Task directions
Whichever lines include the word "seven", copy them as they appear in the data.

Records drawn from a dataset

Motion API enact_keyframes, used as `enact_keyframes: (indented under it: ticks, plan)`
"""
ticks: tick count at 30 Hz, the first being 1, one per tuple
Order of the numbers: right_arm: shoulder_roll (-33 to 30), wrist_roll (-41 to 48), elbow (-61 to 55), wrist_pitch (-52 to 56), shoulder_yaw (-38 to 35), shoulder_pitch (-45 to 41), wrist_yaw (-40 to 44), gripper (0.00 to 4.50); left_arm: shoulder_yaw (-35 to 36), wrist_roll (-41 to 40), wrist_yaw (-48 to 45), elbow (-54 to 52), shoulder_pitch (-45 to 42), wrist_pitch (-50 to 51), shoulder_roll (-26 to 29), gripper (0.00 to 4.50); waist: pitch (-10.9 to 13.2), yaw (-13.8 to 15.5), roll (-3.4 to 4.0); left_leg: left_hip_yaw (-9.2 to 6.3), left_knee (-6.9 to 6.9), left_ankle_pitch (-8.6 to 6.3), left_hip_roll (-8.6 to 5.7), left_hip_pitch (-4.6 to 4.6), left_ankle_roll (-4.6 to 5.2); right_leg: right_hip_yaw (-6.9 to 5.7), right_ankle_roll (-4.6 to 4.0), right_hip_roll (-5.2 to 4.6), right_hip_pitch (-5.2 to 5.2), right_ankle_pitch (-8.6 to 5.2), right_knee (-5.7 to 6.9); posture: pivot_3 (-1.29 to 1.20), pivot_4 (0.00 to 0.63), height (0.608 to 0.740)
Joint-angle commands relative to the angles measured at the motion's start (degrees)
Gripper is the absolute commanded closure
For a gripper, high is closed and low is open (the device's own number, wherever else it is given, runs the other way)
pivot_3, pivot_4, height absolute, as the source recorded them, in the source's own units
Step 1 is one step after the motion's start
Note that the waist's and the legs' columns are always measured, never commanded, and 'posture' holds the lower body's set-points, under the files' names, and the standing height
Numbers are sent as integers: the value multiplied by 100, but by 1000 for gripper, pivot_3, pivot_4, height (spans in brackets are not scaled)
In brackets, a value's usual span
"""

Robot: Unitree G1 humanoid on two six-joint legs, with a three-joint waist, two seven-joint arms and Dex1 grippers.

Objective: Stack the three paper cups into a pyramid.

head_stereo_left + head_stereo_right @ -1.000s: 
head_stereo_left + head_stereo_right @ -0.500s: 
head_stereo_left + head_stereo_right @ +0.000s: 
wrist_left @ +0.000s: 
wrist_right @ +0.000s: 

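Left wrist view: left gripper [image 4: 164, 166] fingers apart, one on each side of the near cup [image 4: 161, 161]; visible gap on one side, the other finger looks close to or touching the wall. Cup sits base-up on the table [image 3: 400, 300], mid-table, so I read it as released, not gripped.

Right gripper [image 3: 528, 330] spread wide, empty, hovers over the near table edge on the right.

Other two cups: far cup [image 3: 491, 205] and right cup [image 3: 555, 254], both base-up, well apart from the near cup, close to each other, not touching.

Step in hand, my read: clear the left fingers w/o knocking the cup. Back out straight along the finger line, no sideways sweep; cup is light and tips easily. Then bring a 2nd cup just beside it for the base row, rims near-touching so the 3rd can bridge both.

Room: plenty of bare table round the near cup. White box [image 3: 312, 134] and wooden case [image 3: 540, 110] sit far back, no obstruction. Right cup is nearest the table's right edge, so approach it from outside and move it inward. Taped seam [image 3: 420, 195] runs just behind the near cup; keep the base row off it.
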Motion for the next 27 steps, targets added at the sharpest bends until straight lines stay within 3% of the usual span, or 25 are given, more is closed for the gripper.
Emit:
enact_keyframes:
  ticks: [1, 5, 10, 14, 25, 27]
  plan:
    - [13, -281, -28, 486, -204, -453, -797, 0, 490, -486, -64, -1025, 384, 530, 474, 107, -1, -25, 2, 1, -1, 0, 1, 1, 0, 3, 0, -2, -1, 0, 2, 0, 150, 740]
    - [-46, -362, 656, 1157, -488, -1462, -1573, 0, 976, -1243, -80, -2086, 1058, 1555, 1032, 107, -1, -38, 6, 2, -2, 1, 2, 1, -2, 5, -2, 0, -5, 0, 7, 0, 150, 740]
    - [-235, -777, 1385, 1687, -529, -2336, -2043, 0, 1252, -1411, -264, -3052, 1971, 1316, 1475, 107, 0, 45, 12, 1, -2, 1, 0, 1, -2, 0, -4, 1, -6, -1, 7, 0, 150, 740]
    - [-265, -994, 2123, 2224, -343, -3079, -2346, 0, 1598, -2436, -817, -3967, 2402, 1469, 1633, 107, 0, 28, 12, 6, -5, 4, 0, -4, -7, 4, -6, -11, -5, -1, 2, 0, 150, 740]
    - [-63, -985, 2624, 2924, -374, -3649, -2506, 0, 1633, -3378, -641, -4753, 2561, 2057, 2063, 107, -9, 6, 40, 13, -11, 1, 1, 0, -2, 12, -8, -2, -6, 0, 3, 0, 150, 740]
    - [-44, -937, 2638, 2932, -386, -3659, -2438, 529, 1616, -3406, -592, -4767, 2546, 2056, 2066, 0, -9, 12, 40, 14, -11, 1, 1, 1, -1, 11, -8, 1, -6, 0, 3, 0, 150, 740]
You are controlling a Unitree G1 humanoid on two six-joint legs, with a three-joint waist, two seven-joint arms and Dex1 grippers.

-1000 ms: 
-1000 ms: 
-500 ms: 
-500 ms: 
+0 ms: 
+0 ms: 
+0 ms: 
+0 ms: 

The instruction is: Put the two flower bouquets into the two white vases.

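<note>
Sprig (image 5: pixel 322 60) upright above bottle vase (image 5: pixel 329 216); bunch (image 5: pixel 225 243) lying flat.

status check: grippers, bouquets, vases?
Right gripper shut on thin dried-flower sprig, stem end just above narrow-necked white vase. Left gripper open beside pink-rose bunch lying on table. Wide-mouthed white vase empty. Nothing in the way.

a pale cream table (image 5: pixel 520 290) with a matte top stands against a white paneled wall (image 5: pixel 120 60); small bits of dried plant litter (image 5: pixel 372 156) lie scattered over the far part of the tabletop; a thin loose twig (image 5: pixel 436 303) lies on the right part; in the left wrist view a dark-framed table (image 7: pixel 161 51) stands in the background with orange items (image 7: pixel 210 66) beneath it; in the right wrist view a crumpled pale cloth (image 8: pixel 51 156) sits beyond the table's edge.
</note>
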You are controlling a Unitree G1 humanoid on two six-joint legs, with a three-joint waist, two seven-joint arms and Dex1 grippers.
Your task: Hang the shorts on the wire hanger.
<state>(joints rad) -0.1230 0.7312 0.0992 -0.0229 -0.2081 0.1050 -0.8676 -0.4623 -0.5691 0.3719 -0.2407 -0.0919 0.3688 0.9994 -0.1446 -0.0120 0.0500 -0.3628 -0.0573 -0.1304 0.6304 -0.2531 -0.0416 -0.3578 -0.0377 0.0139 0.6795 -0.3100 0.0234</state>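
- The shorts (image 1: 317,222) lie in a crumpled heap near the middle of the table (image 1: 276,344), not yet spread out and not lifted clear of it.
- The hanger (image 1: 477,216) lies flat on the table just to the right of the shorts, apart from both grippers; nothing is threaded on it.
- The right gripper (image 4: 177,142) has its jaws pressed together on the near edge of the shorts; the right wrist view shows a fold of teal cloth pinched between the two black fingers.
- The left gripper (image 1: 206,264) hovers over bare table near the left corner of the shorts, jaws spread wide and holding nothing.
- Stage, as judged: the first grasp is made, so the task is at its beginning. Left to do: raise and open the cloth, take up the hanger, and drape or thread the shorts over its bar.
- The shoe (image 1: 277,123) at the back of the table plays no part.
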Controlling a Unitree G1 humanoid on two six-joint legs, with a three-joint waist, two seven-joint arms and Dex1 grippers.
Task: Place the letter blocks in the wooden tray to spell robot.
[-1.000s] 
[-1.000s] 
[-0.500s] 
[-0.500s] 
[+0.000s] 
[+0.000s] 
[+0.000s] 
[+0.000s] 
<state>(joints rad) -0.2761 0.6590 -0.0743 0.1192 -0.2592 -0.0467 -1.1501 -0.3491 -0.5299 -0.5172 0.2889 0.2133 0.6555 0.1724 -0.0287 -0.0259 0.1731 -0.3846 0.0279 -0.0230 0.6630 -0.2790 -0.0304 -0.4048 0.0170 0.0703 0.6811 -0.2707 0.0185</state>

Response
Robot: Unitree G1 humanoid on two six-joint legs, with a three-joint waist, two seven-joint arms and Dex1 grippers.
You are controlling a Unitree G1 humanoid on two six-joint legs, with a three-joint waist, two seven-joint arms and Dex1 grippers.
You are controlling a Unitree G1 humanoid on two six-joint legs, with a three-joint waist, two seven-joint arms and Dex1 grippers.
Controlling a Unitree G1 humanoid on two six-joint legs, with a three-joint waist, two seven-joint arms and Dex1 grippers.

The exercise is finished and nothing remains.